As state anti-LGBTQ+ laws have multiplied, Project 2025 promotes discrimination against LGBTQ+ people in every arena on a national scale. It seeks to deny the existence of transgender people, undermine the rights of same-sex married couples and rescind federal civil rights protections wherever and whenever possible-including public schools.

"[Project 2025] would give Trump unprecedented powers to undo many of the protections the LGBTQ+ community have spent decades fighting to gain," said Cathryn Oakley, Senior Director of Legal Policy at the Human Rights Campaign. "No part of our lives would be off limits-not the doctor's office, our classrooms, our workplaces, or our families."

TheBiden administration's Title IX revision, which went into effect August 1 of this year, prohibits discrimination on the basis of sexual orientation and gender identity. Under the changes, schools are prohibited from forcing transgender students to use bathrooms and locker rooms that do not align with their gender identity. In addition, schools would also have to refer to students by the pronouns they use.

Project 2025 promises to scrap these and other Title IX regulations saying, "The next Administration should abandon the change redefining 'sex' to mean 'sexual orientation and gender identity' in Title IX immediately across all departments."

Project 2025 rails against what it calls "the propagation of transgender ideology" and calls for a federal "Don't Say Trans" law, which would explicitly prohibit educators from recognizing and respecting a student's gender identity by using names or pronouns for students that differ from their biological sex without written parental permission.

Private School Vouchers in Every State

In 2022-23 more states passed or expanded school voucher laws than any previous year. But the evidence is indisputable: vouchers are being used by families with children already in private school to subsidize their tuition, and their skyrocketing costs are diverting funding from public schools-to the detriment of the 90 percent of our students who attend public school.

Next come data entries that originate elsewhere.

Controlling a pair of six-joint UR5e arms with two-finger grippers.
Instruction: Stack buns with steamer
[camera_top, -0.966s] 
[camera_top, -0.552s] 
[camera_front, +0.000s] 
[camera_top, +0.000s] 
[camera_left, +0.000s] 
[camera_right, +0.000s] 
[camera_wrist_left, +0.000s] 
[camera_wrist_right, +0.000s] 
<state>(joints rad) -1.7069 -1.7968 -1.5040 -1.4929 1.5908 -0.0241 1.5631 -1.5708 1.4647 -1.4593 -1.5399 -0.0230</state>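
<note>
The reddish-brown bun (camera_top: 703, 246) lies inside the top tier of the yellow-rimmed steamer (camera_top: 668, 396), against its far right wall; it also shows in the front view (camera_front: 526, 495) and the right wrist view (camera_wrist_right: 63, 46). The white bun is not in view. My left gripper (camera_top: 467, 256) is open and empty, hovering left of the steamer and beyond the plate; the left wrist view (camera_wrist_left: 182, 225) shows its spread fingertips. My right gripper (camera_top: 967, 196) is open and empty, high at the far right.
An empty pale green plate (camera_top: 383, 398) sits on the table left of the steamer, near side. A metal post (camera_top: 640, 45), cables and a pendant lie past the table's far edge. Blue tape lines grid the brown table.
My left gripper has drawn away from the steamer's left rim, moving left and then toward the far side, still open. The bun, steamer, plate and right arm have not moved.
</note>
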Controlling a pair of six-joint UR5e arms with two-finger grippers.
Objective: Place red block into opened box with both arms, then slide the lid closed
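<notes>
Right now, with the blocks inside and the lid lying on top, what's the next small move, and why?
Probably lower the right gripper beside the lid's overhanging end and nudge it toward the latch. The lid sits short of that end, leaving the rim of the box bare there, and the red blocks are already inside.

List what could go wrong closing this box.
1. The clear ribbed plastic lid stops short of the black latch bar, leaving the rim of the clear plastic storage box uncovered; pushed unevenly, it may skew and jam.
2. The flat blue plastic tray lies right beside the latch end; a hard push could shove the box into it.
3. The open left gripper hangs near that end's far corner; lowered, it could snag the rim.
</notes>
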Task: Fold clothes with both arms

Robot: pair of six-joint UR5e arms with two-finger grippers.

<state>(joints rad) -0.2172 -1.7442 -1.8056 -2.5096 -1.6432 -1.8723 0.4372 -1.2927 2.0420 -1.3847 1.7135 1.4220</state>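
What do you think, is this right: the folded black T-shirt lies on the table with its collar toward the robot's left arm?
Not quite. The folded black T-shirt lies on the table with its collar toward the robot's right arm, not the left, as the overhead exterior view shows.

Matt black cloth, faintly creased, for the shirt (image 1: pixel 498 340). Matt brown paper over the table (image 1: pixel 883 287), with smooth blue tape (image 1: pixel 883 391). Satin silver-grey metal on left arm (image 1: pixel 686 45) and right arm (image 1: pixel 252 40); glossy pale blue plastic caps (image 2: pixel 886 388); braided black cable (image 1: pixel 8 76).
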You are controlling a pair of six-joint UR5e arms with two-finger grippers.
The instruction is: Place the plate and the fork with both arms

Most school vouchers are in the form of Education Savings Accounts (ESA). Under an ESA, a portion of a state's per-pupil education funding is put into an account that parents can tap into to pay for approved education expenses, including private school tuition.

For Betsy DeVos, during the first Trump presidency, a federal school voucher bill was a top priority. But Congress rejected her proposals.

In calling for a federal voucher law, Project 2025 promises to "model" the ESA voucher program that took hold Arizona. This would be catastrophic. Arizona's is one the largest voucher programs in the nation and one of the most unaccountable. Far from serving lower income families, Arizona's vouchers benefit predominantly private school families, siphon valuable funds from public schools, and have destabilized the state's budget.

"The implications for students and public schools and the communities that rely on them are disastrous. And Arizona, unfortunately, is Exhibit A." said Jessica Levin, litigation director at the Education Law Center

Project 2025 would also weaken regulations against charter schools, which take away funding from traditional public schools, that often have little accountability to taxpayers or parents.

Attacking Educator Voice

Calling the National Education Association (NEA) a "radical special interest group," Project 2025 calls on Congress to revoke NEA's congressional charter and threatens educators' ability to come together and work in union to advocate for their students and their profession.

NEA is a powerful voice for public schools across the country, mobilizing its members for increased education funding, higher pay for educators, and against school privatization schemes. Project 2025 sees the collective voice of educators as a major obstacle to implementing their extremist agenda at the state and local level, which is why it seeks to bulldoze their collective bargaining power - indeed, dismantle allworkers' right to organize via unions-and the ability to advocate for themselves and their students.